I did not use variable names start and stop because they are existing Matlab function names.
st0 = 5; % whatever the first start index is
st = st0 + h_size*(0:no_frame-1); % vector of starting indices
ind = st + (0:w_sam-1)'; % matrix of start-to-stop indices, in columns
frame1 = y(ind).*wind_sam;
If you have an older Matlab version and line for ind does not work, you could use
ind = repmat(st,w_sam,1) + repmat((0:w_sam-1)',1,no_frame);
11 Comments
serena dsouza
on 24 Jan 2018
Edited: Walter Roberson
on 26 Jan 2018
Jan
on 25 Jan 2018
@serena dsouza: Please mark you code with the mouse and press the "{} Code" button. Then the code is readable.
serena dsouza
on 26 Jan 2018
David Goodmanson
on 26 Jan 2018
Hi serena,
you didn't supply fs, l or y so I just picked some numbers so that the size of the 'frame' matrix came out all right. y is not really an issue assuming it is a column vector. I just used a very large column of random numbers for comparison purposes.

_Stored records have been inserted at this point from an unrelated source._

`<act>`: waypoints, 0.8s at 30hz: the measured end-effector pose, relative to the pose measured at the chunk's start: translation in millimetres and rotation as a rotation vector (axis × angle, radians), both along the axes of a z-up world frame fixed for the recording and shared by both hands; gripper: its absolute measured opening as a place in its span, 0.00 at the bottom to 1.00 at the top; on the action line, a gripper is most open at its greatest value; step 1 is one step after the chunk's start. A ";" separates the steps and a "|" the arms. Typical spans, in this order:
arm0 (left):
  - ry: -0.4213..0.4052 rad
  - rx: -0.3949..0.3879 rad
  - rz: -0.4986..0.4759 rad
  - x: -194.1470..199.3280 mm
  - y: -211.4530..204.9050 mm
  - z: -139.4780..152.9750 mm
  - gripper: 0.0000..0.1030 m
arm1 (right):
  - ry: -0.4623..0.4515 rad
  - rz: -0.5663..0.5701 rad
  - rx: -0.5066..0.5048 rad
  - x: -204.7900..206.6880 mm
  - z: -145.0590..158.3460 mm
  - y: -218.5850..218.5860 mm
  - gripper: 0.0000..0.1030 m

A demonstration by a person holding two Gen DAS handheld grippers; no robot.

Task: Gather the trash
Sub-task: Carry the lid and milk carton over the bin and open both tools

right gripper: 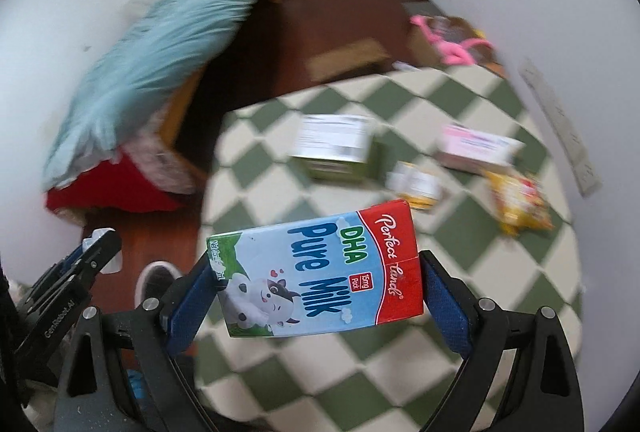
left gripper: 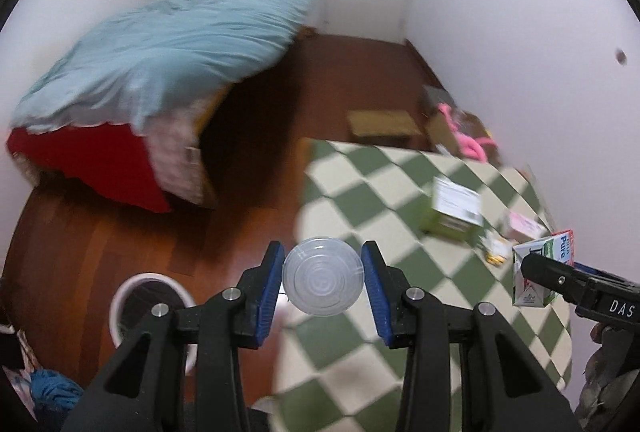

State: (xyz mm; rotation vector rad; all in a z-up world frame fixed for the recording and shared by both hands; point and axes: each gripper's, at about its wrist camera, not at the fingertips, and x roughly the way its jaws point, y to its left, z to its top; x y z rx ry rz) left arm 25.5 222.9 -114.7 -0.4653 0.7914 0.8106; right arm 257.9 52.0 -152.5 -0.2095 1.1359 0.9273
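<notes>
My left gripper [left gripper: 323, 282] is shut on a clear round plastic lid [left gripper: 323, 276], held above the edge of the green-and-cream checkered rug [left gripper: 360, 175]. My right gripper [right gripper: 316, 284] is shut on a blue and red milk carton [right gripper: 320, 276], held sideways over the rug [right gripper: 280, 372]; the carton also shows at the right of the left wrist view [left gripper: 540, 268]. A white bin [left gripper: 148, 308] with a dark inside stands on the wood floor, below left of the left gripper; it also shows in the right wrist view [right gripper: 156, 280]. On the rug lie a green box [right gripper: 336, 147], a pink box [right gripper: 476, 147], a small carton [right gripper: 416, 183] and a yellow wrapper [right gripper: 520, 199].
A bed with a light blue cover [left gripper: 160, 47] and a red sheet [left gripper: 88, 159] stands at the left. A flat cardboard piece [left gripper: 380, 123] and a box with pink items [left gripper: 464, 135] lie by the right wall. Blue cloth [left gripper: 48, 388] lies at the lower left.
</notes>
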 end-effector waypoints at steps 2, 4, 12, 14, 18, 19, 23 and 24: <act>-0.005 0.017 0.051 -30.9 19.7 7.4 0.35 | 0.014 0.056 0.022 -24.9 5.7 30.1 0.93; -0.002 0.029 0.101 -59.4 37.1 9.5 0.35 | 0.035 0.120 0.038 -51.6 5.6 62.0 0.93; 0.048 -0.062 0.316 -175.3 113.2 -31.6 0.35 | 0.119 0.376 -0.029 -168.5 -40.6 198.1 0.93; 0.060 -0.114 0.369 -201.1 132.1 -53.2 0.35 | 0.132 0.434 -0.067 -199.3 -63.0 229.9 0.93; 0.076 -0.241 0.439 -238.6 165.5 -101.3 0.35 | 0.150 0.523 -0.153 -249.6 -114.9 279.0 0.93; 0.080 -0.269 0.451 -245.1 171.1 -114.2 0.35 | 0.157 0.542 -0.179 -261.7 -130.3 290.9 0.93; 0.072 -0.431 0.482 -265.9 191.1 -171.2 0.35 | 0.194 0.581 -0.272 -290.4 -184.2 322.9 0.93; 0.067 -0.461 0.484 -267.2 194.3 -181.4 0.35 | 0.204 0.591 -0.292 -296.2 -196.3 328.6 0.93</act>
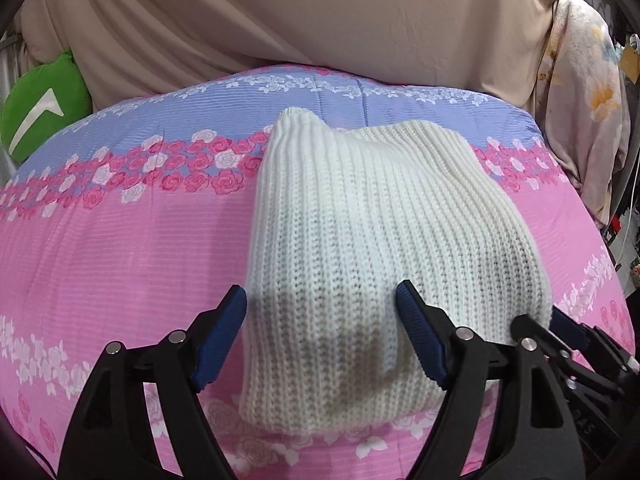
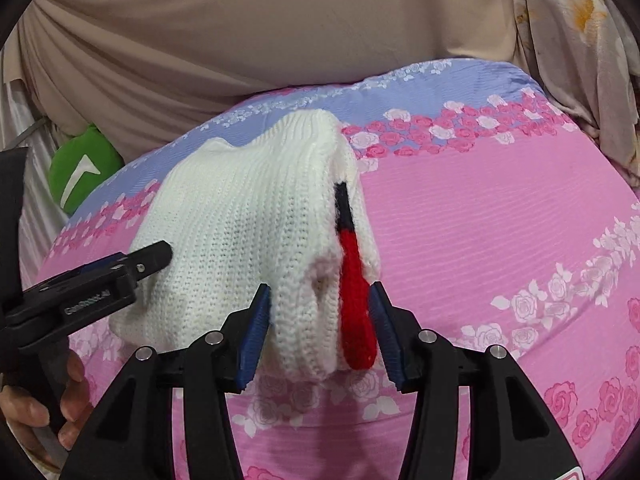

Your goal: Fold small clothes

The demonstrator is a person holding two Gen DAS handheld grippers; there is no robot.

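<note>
A folded white ribbed knit garment (image 1: pixel 360 248) lies on the pink floral bedspread (image 1: pixel 120 264). In the right wrist view the same garment (image 2: pixel 240 232) shows a red and black knit stripe (image 2: pixel 354 280) along its right fold. My left gripper (image 1: pixel 322 336) is open, its blue pads either side of the garment's near left corner. My right gripper (image 2: pixel 318 328) is open, its jaws straddling the near right edge with the red stripe between them. The left gripper also shows in the right wrist view (image 2: pixel 132 264), and the right gripper at the lower right of the left wrist view (image 1: pixel 560 328).
The bedspread (image 2: pixel 500 240) has a blue band with roses at the far side. A beige draped sheet (image 1: pixel 320 20) rises behind. A green plush (image 1: pixel 44 100) sits far left. A floral cloth (image 1: pixel 580 120) hangs at the right. A hand (image 2: pixel 36 400) holds the left gripper.
</note>
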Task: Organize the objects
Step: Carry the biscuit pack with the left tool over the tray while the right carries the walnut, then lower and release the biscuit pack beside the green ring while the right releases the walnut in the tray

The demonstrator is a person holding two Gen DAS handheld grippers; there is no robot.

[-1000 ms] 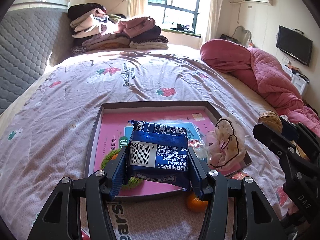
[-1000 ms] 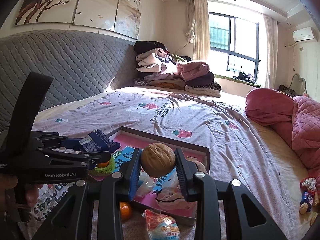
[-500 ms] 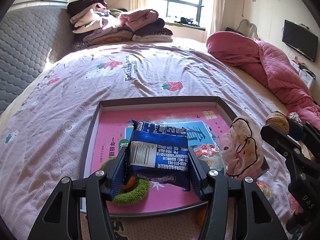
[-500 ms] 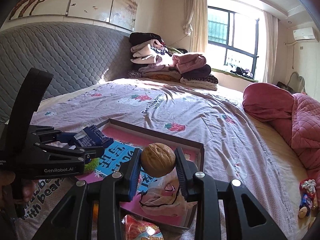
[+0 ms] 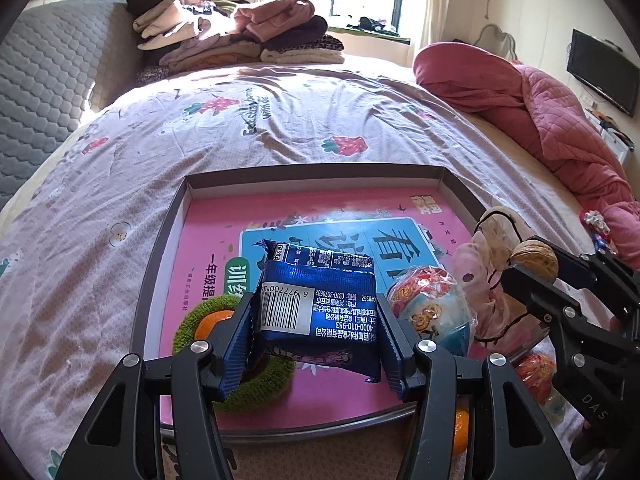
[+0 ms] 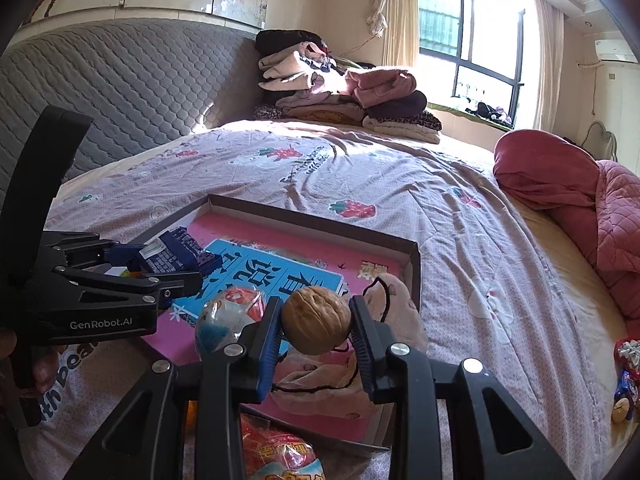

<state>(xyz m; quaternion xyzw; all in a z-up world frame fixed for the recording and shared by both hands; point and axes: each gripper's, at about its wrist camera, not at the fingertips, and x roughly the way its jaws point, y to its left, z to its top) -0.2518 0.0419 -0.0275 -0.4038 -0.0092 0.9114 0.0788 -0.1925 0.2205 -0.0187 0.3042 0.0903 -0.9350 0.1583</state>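
Grippers were both loaded above the tray: the left gripper clamped a light, crinkly blue snack packet across its sides; the right gripper pinched a hard, round walnut, likely to slip.

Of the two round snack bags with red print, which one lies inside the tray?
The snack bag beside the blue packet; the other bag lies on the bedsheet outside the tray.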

Running the for loop method vs. the answer I came up with before, I still get agreement in the frame calculation. (One thing the code does not do compared to yours is come up with the last values for start and stop, if it so happens you need those later). If you do not get agreement, could you supply an example where it doesn't work? Thanks.
% pick some stuff
fs = 32000;
l = 20000;
y = rand(1e6,1);
wind_int = 20; % Window duration 20 ms
ovlap = 50; % Overlap 50%
w_sam = (wind_int*fs/1000);
ovlap_sam = floor(w_sam*ovlap/100);
h_size = w_sam-ovlap_sam; % HOP size 200 ms
no_frame = floor(l/h_size)-1; % Number of frames
wind_sam = hamming(w_sam);
start = 1;
% ----------
% insert a line to save the first start point for the new code
st0 = start;
%-----------
stop = w_sam;
frame = zeros(w_sam,no_frame);
for i = 1:no_frame
frame(:,i) = y(start:stop).*wind_sam;
start = start+h_size;
stop = start+w_sam-1;
end
% new code
st = st0 + h_size*(0:no_frame-1); % vector of starting points
ind = st + (0:w_sam-1)'; % matrix of start-to-stop indices, in columns
%ind = repmat(st,w_sam,1) + repmat((0:w_sam-1)',1,no_frame); % long way to do same thing
frame1 = y(ind).*wind_sam;
max(max(abs(frame1-frame)))
ans = 0
Jan
on 26 Jan 2018
When I run the original loop and the vectorized method 100 times, I get these timings by tic/toc:
Elapsed time is 0.020065 seconds. % Loop
Elapsed time is 0.062524 seconds. % Vectorized
This means:
- The loop is efficient.
- At least for inputs of the test data, which are not tiny, the total runtime is very small. Then trying to optimize this piece of code can be a waste of time. Search in the net for "premature optimization".
David Goodmanson
on 27 Jan 2018
Hi Jan,
This is interesting. In this particular case I did not expect that the matrix way would be slower. When I tried this 10k times on my pc, the matrix way took "only" twice as long as the do loop way and not three times as long. Going to uint32 for the index variable got it down to 1.5 times as long. But it's still slower.
Jan
on 27 Jan 2018
@David: You have a large index matrix for the vectorized code. Then Matlab has to check for each index, if it is inside the boundaries. For y(a:b) this is checked for a and b only and the subvector can be accessed more efficiently, e.g. because a:b is not created explicitly. If you write: y([a:b]), this advantage vanishes.
serena dsouza
on 27 Jan 2018
Edited: Walter Roberson
on 28 Jan 2018
@serena: What does this mean? What is not getting what? Did you read my comments and take into account, that the loop is faster? Please be so kind to answer my question, although it might be clear for yourself already: can hsize be smaller than w_sam - 1? I'd try to suggest a method with logical indices, if it is clear, what you want to calculate exactly. It would be easier if you post a code, which runs successfully.
Walter Roberson
on 28 Jan 2018
Jan, your description of the benefits of y(a:b) over y([a:b]) do not agree with the example documentation at https://www.mathworks.com/help/matlab/ref/subsref.html#br5htww-6 which show that subsref is called with expanded indices.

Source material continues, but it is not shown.